When I was little I wouldn’t let anyone near me to put drops in my eyes. In my mind, anything associated with something being put into my eye meant pain and discomfort. I think the reason I felt this way was because I remembered all the times I had accidentally gotten small pieces on bark in my eyes while climbing trees (yes, I was one of those kids)…and I remembered how painful and discomforting the whole experience could be. Somehow I associated anything that had to do with my eyes to being painful…even if it wasn’t.
Our feelings are important and we need to listen to them, but they don’t always tell the truth. Sometimes our feelings lie to us. They have this way of causing us unwarranted anxiety, anger, and even fear.

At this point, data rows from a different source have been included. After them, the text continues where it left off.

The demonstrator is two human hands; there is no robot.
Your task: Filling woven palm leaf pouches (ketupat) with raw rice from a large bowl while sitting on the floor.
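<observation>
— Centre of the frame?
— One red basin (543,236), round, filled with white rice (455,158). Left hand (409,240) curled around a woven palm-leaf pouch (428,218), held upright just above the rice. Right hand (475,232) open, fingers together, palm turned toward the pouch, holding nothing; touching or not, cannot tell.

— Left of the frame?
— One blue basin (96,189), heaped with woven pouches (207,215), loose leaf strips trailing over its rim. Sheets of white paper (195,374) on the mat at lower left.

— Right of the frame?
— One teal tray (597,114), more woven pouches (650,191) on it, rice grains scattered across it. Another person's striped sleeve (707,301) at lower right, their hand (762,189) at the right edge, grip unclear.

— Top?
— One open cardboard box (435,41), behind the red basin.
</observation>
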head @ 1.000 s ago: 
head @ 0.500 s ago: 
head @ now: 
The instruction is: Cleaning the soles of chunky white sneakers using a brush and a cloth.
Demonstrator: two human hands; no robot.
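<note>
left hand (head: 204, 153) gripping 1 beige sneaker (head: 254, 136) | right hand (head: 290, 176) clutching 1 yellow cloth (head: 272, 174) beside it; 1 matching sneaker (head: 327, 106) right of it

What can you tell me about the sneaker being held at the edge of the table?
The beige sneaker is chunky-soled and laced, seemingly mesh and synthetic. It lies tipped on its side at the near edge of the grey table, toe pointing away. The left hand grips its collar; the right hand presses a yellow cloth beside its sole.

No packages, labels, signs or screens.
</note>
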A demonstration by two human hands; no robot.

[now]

Remember the first time you had to stand before a large group of people to speak…the anxiety that caused your stomach to tie in knots? That was your feelings lying to you causing you to fear something that probably would never happen. And even if the worst thing you could ever imagine did happened, even if you were to stumble over your words or forget what you were going to say, even if someone laughed at you, life would go on. But somehow feelings got in the way and brought along a whirlwind of possibilities that caused an upset to your inner peace.
Being emotionally strong is the same. It has nothing to do with how you feel. If it did, no one would be strong. We all have been to a place in life when our feelings where misdirecting us and telling us it’s time to quit…time to give up. Everyone! Even that person who outwardly appears to have everything all together. Even they have, at one time or another, felt helpless and unsure that they could keep going.
What do you do when your feelings are lying to you, screaming at you, telling you life is too hard? You keep going.
You are going to get through today. The pain you are facing, the uncertainty of life, the struggle you are in the middle of…it’s going to lessen and you are going to make it. Don’t allow your feelings to tell you any differently. You are brave, you are important, you are valued, you are needed, and you are STRONG. Don’t let MS or anything else in life convince you otherwise.